PROBLEM TO SOLVE ::
All of the data below is to be printed again exactly.

INFORMATION SUPPLIED ::
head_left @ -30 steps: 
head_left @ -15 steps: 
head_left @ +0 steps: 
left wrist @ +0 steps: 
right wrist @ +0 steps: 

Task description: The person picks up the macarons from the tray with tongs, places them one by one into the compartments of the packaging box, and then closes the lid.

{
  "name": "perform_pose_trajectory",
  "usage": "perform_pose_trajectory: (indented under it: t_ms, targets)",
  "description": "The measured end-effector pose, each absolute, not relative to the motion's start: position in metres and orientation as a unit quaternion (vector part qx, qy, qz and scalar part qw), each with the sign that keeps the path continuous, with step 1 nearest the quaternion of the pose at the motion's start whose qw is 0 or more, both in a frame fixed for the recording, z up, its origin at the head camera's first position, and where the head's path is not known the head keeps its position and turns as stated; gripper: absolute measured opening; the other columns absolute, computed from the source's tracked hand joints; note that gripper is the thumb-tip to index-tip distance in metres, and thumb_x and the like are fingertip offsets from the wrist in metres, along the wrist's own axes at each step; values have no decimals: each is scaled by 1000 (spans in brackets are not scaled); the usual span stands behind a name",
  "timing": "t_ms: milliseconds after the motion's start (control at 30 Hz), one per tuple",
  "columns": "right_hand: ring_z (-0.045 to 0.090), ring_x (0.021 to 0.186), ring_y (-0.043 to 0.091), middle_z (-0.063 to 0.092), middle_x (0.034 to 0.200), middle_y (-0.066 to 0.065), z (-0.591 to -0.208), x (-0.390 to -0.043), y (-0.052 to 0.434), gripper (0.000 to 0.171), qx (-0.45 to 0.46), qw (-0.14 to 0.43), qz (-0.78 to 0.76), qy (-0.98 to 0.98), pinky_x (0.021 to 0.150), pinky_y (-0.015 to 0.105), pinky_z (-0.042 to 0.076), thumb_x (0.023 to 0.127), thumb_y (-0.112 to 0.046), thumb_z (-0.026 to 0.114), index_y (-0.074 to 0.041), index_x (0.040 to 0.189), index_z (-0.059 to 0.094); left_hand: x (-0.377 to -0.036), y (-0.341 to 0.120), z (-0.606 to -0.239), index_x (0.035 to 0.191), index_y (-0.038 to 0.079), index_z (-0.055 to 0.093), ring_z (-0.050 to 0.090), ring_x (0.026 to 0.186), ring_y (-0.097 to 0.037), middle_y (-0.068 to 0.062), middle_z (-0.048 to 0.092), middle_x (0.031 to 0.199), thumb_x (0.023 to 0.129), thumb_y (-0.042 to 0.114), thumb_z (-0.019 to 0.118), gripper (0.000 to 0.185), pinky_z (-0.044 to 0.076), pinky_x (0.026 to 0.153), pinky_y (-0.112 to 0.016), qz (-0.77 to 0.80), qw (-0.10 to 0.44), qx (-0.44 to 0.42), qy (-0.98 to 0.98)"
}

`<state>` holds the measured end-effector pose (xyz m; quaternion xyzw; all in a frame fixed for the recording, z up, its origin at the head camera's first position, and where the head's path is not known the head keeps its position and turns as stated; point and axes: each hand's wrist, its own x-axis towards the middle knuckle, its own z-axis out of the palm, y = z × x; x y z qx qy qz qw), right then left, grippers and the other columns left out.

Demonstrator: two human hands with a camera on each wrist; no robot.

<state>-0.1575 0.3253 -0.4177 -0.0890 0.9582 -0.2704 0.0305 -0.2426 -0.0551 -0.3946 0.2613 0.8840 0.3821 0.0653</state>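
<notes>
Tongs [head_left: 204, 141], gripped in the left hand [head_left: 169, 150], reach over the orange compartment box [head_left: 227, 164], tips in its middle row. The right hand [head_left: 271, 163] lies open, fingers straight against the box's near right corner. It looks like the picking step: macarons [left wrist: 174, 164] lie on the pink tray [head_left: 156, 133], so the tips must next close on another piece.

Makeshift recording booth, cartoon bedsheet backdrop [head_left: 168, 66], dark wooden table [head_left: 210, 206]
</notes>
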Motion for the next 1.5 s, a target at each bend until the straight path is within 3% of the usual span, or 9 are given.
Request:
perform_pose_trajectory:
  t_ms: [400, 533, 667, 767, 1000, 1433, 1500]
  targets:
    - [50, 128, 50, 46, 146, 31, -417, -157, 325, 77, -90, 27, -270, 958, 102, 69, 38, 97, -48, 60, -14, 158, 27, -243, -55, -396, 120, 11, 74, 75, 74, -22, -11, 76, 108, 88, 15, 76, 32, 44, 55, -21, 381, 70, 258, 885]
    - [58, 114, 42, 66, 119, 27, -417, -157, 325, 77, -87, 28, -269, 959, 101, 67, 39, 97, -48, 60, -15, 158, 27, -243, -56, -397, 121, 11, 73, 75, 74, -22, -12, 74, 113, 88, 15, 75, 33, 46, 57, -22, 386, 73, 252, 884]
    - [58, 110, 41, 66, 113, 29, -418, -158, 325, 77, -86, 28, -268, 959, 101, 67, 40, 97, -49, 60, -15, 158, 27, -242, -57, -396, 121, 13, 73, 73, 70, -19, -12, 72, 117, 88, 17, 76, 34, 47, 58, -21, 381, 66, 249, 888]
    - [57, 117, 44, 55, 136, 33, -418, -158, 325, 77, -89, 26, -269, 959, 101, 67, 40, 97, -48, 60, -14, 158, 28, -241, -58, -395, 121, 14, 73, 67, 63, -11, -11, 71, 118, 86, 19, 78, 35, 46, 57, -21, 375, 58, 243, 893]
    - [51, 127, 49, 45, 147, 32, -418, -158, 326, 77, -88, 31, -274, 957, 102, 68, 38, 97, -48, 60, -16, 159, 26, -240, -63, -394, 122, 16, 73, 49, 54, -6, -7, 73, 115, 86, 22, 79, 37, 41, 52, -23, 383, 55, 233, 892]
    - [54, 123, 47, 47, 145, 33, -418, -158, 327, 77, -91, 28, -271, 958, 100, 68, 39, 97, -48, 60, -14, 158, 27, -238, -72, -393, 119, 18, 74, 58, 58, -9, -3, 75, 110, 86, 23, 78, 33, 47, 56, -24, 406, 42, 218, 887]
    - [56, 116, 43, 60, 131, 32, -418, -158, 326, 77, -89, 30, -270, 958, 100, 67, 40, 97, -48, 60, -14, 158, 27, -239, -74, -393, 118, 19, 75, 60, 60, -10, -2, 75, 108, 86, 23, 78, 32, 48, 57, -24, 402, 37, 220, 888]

RESPONSE ::
head_left @ -30 steps: 
head_left @ -15 steps: 
head_left @ +0 steps: 
left wrist @ +0 steps: 
right wrist @ +0 steps: 

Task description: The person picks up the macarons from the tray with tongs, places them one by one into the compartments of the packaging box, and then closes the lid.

{
  "name": "perform_pose_trajectory",
  "usage": "perform_pose_trajectory: (indented under it: t_ms, targets)",
  "description": "The measured end-effector pose, each absolute, not relative to the motion's start: position in metres and orientation as a unit quaternion (vector part qx, qy, qz and scalar part qw), each with the sign that keeps the path continuous, with step 1 nearest the quaternion of the pose at the motion's start whose qw is 0 or more, both in a frame fixed for the recording, z up, its origin at the head camera's first position, and where the head's path is not known the head keeps its position and turns as stated; gripper: absolute measured opening; the other columns absolute, computed from the source's tracked hand joints; note that gripper is the thumb-tip to index-tip distance in metres, and thumb_x and the like are fingertip offsets from the wrist in metres, along the wrist's own axes at each step; values have no decimals: each is scaled by 1000 (spans in brackets are not scaled); the usual span stands behind a name",
  "timing": "t_ms: milliseconds after the motion's start (control at 30 Hz), one per tuple",
  "columns": "right_hand: ring_z (-0.045 to 0.090), ring_x (0.021 to 0.186), ring_y (-0.043 to 0.091), middle_z (-0.063 to 0.092), middle_x (0.034 to 0.200), middle_y (-0.066 to 0.065), z (-0.591 to -0.208), x (-0.390 to -0.043), y (-0.052 to 0.434), gripper (0.000 to 0.171), qx (-0.45 to 0.46), qw (-0.14 to 0.43), qz (-0.78 to 0.76), qy (-0.98 to 0.98), pinky_x (0.021 to 0.150), pinky_y (-0.015 to 0.105), pinky_z (-0.042 to 0.076), thumb_x (0.023 to 0.127), thumb_y (-0.112 to 0.046), thumb_z (-0.026 to 0.114), index_y (-0.074 to 0.041), index_x (0.040 to 0.189), index_z (-0.059 to 0.094); left_hand: x (-0.377 to -0.036), y (-0.341 to 0.120), z (-0.606 to -0.239), index_x (0.035 to 0.191), index_y (-0.038 to 0.079), index_z (-0.055 to 0.093), ring_z (-0.050 to 0.090), ring_x (0.026 to 0.186), ring_y (-0.097 to 0.037), middle_y (-0.068 to 0.062), middle_z (-0.048 to 0.092), middle_x (0.031 to 0.199), thumb_x (0.023 to 0.129), thumb_y (-0.042 to 0.114), thumb_z (-0.019 to 0.118), gripper (0.000 to 0.185), pinky_z (-0.044 to 0.076), pinky_x (0.026 to 0.153), pinky_y (-0.112 to 0.016), qz (-0.77 to 0.80), qw (-0.10 to 0.44), qx (-0.44 to 0.42), qy (-0.98 to 0.98)"
}

`<state>` holds the measured end-effector pose (xyz m; quaternion xyzw; all in a frame fixed for the recording, z up, its origin at the head camera's first position, and where the head's path is not known the head keeps its position and turns as stated; point and axes: each hand's wrist, its own x-axis towards the middle knuckle, its own z-axis out of the palm, y = z × x; x y z qx qy qz qw), right then left, grippers and the other columns left out.

Demonstrator: two human hands with a camera on each wrist; no robot.

<state>-0.1575 0.3253 -0.4177 -0.0890 0.9582 -0.2704 0.0305 -0.2426 -0.0551 -0.3946 0.2613 0.8840 0.3821 0.0653</state>
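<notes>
Tongs [head_left: 204, 141], gripped in the left hand [head_left: 169, 150], reach over the orange compartment box [head_left: 227, 164], tips in its middle row. The right hand [head_left: 271, 163] lies open, fingers straight against the box's near right corner. It looks like the picking step: macarons [left wrist: 174, 164] lie on the pink tray [head_left: 156, 133], so the tips must next close on another piece.

Makeshift recording booth, cartoon bedsheet backdrop [head_left: 168, 66], dark wooden table [head_left: 210, 206]
</notes>
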Motion for the next 1.5 s, a target at each bend until the straight path is within 3% of the usual span, or 9 are given.
Request:
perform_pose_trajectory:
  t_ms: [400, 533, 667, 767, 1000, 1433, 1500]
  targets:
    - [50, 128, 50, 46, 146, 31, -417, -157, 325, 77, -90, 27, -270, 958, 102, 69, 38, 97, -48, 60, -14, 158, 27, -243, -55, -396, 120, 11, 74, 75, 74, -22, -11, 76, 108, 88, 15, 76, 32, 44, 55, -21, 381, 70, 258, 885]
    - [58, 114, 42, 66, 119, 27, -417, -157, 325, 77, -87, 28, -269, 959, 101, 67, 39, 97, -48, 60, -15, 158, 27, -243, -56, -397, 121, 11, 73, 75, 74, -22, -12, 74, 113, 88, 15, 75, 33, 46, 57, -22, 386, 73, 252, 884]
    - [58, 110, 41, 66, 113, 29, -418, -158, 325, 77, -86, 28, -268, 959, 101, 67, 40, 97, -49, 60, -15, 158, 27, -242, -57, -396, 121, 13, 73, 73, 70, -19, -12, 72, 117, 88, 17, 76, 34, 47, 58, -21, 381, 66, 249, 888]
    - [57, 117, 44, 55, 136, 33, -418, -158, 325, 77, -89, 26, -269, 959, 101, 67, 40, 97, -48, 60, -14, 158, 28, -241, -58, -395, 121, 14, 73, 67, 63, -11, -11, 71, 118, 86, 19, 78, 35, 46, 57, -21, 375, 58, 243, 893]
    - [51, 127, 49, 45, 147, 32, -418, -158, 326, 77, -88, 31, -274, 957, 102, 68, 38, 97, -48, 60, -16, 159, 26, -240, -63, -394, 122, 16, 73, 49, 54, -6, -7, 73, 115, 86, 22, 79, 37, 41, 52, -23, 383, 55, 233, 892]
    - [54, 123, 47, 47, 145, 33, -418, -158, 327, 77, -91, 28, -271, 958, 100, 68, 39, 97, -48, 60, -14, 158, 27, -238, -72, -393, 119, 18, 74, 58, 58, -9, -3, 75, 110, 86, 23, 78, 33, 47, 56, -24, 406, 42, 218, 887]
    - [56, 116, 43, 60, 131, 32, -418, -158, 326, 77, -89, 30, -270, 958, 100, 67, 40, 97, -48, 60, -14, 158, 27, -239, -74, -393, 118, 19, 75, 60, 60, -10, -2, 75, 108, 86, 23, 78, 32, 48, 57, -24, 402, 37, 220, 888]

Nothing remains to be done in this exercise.